Exercise description:
In this exercise, the data must be written out exactly.

Data:

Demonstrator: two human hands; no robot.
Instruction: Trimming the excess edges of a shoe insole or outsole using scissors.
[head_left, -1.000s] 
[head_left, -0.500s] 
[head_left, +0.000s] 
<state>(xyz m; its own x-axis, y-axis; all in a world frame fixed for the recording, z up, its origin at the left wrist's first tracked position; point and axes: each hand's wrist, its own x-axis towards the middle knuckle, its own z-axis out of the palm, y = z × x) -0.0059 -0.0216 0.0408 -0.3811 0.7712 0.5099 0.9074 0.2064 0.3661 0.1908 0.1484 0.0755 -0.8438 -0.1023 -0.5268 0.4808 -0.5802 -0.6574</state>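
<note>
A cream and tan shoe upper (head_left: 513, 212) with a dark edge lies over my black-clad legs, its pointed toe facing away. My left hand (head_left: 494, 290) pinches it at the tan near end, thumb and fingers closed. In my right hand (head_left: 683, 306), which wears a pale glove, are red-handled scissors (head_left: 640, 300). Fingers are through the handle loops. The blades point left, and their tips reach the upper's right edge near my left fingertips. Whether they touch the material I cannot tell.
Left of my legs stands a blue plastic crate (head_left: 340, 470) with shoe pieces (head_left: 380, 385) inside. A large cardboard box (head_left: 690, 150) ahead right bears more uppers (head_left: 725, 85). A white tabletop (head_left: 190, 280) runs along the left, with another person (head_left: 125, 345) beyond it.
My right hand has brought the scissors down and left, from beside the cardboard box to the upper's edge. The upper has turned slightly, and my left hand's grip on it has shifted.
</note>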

Solution below:
Demonstrator: two human hands; no robot.
Instruction: Trimming the excess edges of a shoe insole or outsole using scissors.
[head_left, -1.000s] 
[head_left, -0.500s] 
[head_left, +0.000s] 
<state>(xyz m; its own x-axis, y-axis; all in a world frame fixed for the recording, z up, its origin at the left wrist's first tracked position; point and axes: each hand's wrist, its own x-axis towards the middle knuckle, its own z-axis out of the palm, y = z × x) -0.0059 -0.0216 0.0408 -0.3811 0.7712 0.5099 0.9074 0.2064 0.3661 0.1908 0.1484 0.0755 -0.8438 -0.1023 -0.5268 0.4808 -0.5802 -0.6574</state>
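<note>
A cream and tan shoe upper (head_left: 513, 212) with a dark edge lies over my black-clad legs, its pointed toe facing away. My left hand (head_left: 494, 290) pinches it at the tan near end, thumb and fingers closed. In my right hand (head_left: 683, 306), which wears a pale glove, are red-handled scissors (head_left: 640, 300). Fingers are through the handle loops. The blades point left, and their tips reach the upper's right edge near my left fingertips. Whether they touch the material I cannot tell.
Left of my legs stands a blue plastic crate (head_left: 340, 470) with shoe pieces (head_left: 380, 385) inside. A large cardboard box (head_left: 690, 150) ahead right bears more uppers (head_left: 725, 85). A white tabletop (head_left: 190, 280) runs along the left, with another person (head_left: 125, 345) beyond it.
My right hand has brought the scissors down and left, from beside the cardboard box to the upper's edge. The upper has turned slightly, and my left hand's grip on it has shifted.
</note>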

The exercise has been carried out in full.